Ashok Agarwal, an advocate at thein Delhi High Court, told Firstpost, "Only recently, the Supreme Court banned the selling of firecrackers in Delhi-NCR. But in the end many firecrackers were burst in Delhi on Diwali. It is difficult to (enforce) ban with such orders.Adequate homework should be done before passing such orders."

The lawyer said that separate rules regulating emission from generator sets already exists, which makes the ban questionable.

"What would happen to the norms that already exist? Would this ban be effective even on the generator sets which follow those norms? If yes, then what is the point in having such norms?" he asked.

The Central Pollution Control Board had set separate emission norms for petrol, kerosene and diesel generators in 2013 through the Gazette of India.

But Ashutosh Dixit, a functionary in the United Residents Joint Action, a common platform for resident welfare associations in Delhi said that the ban should be seen only as an emergency measure and not a permanent one.

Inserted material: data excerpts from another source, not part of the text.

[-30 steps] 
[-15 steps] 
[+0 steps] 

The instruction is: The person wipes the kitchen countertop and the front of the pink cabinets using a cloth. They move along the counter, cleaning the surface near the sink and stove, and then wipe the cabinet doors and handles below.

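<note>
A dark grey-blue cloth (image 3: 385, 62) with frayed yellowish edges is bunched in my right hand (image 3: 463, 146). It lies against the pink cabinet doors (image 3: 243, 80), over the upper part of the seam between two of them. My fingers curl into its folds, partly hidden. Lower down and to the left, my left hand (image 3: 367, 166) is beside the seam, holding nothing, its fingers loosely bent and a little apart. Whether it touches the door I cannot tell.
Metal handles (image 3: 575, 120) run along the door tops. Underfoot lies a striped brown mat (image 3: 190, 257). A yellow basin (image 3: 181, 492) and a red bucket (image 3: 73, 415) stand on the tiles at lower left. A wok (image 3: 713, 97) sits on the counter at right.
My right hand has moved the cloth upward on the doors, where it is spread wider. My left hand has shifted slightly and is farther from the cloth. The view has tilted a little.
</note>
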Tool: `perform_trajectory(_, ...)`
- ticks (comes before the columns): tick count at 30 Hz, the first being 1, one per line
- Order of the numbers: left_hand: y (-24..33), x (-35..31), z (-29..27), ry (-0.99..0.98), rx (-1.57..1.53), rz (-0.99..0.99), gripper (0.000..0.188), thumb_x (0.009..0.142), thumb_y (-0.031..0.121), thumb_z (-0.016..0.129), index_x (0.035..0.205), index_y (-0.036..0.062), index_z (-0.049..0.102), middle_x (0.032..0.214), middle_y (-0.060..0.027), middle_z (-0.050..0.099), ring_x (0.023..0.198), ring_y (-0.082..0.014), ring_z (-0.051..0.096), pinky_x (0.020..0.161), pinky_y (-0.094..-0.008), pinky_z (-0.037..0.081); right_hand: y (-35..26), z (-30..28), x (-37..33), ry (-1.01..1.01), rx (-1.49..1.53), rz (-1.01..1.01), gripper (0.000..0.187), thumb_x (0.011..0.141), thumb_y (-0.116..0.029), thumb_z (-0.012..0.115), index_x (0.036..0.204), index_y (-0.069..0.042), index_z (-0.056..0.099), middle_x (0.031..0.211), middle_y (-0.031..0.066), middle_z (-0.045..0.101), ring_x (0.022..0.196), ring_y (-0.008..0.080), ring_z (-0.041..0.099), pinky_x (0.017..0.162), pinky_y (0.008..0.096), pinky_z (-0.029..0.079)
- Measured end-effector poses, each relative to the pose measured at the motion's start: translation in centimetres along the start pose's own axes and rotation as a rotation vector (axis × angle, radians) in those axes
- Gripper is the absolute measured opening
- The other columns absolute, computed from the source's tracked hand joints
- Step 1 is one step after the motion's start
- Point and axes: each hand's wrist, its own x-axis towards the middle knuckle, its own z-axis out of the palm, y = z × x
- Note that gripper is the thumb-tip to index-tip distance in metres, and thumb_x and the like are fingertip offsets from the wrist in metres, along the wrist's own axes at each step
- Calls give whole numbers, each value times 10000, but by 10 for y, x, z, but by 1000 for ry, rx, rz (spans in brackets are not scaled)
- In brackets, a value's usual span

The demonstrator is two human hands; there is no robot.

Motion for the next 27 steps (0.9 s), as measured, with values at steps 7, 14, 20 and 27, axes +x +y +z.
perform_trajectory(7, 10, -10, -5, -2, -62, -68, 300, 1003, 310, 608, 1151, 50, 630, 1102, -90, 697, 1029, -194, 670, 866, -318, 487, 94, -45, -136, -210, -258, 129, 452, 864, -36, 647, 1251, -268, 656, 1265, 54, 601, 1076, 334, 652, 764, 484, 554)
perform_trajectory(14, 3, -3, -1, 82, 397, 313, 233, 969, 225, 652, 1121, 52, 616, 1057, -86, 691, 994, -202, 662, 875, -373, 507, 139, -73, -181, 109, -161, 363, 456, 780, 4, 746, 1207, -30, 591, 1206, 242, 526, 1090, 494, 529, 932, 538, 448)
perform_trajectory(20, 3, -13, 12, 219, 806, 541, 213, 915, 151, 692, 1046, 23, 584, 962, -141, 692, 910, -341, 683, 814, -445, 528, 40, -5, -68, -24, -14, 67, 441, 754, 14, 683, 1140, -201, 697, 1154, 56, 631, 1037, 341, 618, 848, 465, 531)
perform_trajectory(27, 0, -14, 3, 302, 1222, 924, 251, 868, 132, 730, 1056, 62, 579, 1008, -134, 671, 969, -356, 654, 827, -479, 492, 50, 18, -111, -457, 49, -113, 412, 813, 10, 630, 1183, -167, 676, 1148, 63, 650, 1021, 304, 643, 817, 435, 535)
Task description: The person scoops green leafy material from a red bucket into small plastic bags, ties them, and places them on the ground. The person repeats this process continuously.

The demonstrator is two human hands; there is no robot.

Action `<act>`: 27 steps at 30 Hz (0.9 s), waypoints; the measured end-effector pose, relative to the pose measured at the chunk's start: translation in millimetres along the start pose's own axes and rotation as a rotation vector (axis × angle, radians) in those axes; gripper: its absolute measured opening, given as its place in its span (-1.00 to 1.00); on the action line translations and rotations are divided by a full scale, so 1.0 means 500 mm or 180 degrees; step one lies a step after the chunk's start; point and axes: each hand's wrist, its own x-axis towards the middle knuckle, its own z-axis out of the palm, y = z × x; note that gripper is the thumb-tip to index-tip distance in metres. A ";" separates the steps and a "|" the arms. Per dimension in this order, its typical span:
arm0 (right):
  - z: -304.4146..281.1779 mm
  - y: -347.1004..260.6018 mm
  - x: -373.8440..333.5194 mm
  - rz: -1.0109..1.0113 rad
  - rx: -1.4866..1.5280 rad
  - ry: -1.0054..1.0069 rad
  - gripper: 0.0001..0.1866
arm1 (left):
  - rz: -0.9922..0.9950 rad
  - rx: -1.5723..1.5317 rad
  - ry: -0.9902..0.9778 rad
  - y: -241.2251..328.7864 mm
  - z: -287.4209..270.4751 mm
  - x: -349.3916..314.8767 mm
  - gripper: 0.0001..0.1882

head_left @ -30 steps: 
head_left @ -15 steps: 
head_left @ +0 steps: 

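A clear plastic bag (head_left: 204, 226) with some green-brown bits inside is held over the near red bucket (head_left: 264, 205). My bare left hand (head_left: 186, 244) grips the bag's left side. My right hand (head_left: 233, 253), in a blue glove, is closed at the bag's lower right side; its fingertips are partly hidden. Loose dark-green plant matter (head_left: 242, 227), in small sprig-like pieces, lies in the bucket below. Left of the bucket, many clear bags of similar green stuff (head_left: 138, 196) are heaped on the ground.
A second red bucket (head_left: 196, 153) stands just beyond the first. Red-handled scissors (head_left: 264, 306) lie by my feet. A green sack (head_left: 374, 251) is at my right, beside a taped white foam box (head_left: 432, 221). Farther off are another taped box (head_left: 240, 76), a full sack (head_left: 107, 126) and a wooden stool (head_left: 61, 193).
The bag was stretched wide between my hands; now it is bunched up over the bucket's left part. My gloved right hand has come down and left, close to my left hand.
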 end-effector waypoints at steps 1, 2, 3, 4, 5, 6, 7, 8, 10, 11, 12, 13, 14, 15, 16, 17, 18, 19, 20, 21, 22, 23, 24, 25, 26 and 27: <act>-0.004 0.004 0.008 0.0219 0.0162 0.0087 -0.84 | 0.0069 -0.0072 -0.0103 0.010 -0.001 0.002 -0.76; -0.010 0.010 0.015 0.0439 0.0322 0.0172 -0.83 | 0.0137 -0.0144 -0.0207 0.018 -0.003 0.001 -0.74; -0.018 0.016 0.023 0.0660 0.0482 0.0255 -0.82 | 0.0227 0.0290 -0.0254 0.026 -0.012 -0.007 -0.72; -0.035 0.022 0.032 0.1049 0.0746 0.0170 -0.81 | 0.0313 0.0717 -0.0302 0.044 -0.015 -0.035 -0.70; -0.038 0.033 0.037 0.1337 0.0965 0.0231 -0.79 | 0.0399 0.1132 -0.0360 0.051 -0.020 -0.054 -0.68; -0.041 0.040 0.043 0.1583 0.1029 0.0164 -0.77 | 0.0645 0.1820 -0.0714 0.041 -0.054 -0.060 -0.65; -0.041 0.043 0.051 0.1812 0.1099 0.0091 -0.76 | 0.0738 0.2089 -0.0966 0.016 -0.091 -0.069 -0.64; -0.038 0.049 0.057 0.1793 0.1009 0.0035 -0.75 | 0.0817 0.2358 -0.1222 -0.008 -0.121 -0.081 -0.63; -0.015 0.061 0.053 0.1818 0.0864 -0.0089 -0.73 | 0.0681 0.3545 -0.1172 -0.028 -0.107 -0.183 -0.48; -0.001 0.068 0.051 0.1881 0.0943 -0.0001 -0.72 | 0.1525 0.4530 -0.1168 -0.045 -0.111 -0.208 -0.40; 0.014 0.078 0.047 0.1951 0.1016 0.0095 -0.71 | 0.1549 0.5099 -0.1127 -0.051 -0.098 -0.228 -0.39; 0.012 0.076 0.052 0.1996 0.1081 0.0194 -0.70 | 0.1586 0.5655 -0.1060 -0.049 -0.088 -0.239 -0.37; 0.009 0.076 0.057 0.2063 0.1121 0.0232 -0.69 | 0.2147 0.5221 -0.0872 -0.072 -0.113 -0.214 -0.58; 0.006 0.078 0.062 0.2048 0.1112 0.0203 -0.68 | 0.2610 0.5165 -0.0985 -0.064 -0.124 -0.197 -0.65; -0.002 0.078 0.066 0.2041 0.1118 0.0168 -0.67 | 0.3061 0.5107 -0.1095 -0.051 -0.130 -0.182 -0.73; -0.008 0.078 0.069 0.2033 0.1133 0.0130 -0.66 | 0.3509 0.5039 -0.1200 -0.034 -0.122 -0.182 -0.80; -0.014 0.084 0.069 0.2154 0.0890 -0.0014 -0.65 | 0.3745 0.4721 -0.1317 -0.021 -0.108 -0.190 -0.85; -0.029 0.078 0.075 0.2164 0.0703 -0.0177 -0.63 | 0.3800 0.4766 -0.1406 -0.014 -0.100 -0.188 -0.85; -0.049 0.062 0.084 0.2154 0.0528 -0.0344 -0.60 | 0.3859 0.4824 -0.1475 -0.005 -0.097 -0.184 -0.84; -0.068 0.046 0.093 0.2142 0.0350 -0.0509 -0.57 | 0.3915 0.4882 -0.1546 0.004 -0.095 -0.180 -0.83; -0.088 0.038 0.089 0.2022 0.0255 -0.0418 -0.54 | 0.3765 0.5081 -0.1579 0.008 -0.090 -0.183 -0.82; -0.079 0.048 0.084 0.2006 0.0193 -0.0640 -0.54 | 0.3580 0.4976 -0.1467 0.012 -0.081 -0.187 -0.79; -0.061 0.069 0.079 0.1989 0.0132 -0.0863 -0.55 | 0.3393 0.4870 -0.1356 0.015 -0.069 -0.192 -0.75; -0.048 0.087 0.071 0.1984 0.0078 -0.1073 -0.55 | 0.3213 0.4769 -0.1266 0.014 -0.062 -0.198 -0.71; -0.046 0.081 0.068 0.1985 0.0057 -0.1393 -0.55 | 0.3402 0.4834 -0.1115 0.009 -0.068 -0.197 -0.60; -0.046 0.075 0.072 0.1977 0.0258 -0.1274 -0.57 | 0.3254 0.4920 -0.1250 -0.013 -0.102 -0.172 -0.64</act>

The EPCA ban will be in force until 15 March 2018.

"It is very likely that emergency measures may create problems for some sections of the society. But it is to be remembered that to have a better future we need to sacrifice a bit in our present. We should not expect that a better future would be served to us on a platter," Dixit told FP.

But he accepted that there are some practical problems which this order is going to cause on the daily lives of the people in Delhi.

Kanchan Zutshi, who heads the environment committee of Punjab Haryana and Delhi Chambers of Commerce and Industries welcomed the move to ban generator sets but said that people should have been given time to make alternative arrangements.

"I know some shopping malls do not depend on generator sets, but avail uninterrupted power supply from power distribution companies. Affected institutions should come together and seek time from the authority to make such alternative arrangements," Zutshi said.